Requirement: Examine each line of the data. Copy the line if it includes the word "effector".

Data below:
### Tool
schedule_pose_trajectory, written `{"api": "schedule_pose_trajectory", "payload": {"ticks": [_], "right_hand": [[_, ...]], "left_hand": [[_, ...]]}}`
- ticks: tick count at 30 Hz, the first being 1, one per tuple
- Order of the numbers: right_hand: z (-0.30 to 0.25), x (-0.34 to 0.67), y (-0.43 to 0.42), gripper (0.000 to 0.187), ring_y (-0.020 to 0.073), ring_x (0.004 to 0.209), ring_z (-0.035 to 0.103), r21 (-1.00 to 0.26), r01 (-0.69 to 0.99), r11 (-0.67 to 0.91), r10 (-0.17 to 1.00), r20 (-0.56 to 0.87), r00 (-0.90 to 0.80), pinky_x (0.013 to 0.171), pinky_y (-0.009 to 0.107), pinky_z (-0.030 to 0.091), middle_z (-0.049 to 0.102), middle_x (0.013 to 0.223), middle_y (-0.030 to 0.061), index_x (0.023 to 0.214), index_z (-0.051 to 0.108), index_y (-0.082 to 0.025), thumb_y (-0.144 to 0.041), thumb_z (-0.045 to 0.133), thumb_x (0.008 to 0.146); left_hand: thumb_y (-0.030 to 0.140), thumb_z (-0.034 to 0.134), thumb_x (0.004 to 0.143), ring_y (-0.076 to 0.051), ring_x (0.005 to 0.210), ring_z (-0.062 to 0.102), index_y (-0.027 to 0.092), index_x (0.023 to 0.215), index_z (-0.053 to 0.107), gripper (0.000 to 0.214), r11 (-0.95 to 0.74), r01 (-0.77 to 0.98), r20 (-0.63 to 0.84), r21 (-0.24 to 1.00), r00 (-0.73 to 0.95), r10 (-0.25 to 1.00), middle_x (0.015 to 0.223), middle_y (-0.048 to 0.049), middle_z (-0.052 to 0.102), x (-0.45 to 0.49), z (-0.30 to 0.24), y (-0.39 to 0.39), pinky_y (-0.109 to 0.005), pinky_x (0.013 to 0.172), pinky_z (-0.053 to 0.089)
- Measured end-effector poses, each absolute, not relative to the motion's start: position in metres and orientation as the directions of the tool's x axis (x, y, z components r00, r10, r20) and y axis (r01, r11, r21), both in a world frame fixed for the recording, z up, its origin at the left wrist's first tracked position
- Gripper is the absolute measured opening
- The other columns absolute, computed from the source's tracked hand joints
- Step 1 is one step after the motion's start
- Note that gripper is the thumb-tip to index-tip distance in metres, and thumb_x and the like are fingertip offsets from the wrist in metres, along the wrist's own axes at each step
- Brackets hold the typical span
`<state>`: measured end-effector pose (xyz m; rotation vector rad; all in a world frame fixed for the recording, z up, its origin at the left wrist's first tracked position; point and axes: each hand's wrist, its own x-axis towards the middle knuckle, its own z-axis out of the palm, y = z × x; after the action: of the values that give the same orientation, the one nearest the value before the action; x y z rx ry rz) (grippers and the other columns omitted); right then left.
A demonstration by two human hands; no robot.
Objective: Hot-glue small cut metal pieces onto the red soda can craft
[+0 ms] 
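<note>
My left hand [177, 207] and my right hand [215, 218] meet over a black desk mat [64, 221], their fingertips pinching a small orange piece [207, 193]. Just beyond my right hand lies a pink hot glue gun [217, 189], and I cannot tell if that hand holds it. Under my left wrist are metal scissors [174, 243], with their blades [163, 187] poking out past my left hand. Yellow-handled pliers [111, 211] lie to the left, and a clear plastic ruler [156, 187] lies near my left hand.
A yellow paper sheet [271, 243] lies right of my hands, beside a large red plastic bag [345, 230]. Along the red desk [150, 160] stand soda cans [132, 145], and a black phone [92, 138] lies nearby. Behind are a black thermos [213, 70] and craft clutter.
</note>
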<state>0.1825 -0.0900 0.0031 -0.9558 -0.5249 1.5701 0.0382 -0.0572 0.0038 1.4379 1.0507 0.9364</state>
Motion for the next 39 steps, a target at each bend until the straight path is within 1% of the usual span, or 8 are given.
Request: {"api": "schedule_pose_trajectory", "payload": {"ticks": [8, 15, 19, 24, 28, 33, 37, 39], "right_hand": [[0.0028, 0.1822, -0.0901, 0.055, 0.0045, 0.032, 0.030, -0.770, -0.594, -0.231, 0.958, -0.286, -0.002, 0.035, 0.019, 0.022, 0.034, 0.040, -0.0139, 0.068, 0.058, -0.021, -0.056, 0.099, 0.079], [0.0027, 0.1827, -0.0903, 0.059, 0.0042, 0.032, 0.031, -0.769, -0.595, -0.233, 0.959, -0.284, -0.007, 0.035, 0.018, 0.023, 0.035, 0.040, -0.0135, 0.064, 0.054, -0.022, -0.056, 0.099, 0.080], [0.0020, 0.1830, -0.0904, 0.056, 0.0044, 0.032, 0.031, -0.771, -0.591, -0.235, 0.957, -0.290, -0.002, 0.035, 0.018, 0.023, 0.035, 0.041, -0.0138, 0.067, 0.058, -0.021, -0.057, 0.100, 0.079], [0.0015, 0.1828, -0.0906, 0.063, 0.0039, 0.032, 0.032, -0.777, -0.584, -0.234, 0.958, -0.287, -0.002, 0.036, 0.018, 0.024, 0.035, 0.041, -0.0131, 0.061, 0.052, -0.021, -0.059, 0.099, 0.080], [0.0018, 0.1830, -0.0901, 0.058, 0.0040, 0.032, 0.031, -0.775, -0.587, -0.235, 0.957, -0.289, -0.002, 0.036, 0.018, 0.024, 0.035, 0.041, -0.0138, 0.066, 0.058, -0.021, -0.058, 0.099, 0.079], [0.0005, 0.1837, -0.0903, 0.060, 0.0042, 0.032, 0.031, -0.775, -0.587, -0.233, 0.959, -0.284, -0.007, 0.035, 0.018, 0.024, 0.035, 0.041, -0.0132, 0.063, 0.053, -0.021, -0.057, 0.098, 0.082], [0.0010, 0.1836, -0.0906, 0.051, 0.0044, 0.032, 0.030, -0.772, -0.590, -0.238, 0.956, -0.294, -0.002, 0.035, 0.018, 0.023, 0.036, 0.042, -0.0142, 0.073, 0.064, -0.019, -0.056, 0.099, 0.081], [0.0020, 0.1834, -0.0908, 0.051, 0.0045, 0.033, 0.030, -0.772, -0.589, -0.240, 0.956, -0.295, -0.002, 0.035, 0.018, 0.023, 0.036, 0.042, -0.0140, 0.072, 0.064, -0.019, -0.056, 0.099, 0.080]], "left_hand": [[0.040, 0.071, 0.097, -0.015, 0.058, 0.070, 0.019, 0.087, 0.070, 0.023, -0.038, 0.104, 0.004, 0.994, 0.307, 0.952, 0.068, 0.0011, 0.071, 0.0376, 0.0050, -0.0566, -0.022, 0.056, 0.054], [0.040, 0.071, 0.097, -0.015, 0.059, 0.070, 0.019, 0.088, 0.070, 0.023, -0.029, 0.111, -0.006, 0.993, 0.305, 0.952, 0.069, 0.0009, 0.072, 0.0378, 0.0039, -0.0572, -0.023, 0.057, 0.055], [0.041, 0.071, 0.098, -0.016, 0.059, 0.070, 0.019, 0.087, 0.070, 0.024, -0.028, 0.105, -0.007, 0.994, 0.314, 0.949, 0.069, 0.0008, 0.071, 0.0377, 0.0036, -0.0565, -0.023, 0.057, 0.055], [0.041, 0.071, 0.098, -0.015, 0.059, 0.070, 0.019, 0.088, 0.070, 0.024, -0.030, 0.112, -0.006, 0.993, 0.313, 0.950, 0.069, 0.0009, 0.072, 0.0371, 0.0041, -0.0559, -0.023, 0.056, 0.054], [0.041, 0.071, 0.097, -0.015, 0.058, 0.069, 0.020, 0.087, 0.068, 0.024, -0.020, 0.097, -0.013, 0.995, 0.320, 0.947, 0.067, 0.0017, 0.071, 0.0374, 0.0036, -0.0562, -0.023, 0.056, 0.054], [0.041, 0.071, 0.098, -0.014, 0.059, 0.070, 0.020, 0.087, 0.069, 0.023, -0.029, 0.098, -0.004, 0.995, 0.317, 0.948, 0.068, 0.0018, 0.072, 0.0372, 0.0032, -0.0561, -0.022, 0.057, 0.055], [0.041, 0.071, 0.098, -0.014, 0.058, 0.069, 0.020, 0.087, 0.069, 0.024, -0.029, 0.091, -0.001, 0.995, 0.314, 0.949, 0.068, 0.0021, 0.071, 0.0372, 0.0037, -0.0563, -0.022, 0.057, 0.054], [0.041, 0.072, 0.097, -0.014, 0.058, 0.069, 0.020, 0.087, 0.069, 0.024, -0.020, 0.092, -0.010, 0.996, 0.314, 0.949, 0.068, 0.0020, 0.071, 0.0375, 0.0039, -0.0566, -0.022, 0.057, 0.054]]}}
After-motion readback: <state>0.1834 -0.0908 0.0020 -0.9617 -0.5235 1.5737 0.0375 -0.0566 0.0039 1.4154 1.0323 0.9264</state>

Exercise result:
- Measured end-effector poses, each absolute, not relative to the motion's start: position in metres and orientation as the directions of the tool's x axis (x, y, z components r00, r10, r20) and y axis (r01, r11, r21), both in a world frame fixed for the recording, z up, its origin at the left wrist's first tracked position
`<state>`: measured end-effector pose (xyz m; rotation vector rad; all in a world frame fixed for the recording, z up, its origin at the left wrist's first tracked position; point and axes: each hand's wrist, its own x-axis towards the middle knuckle, its own z-axis out of the palm, y = z × x; after the action: of the values that give the same orientation, the one nearest the value before the action; x y z rx ry rz) (grippers and the other columns omitted); right then left.

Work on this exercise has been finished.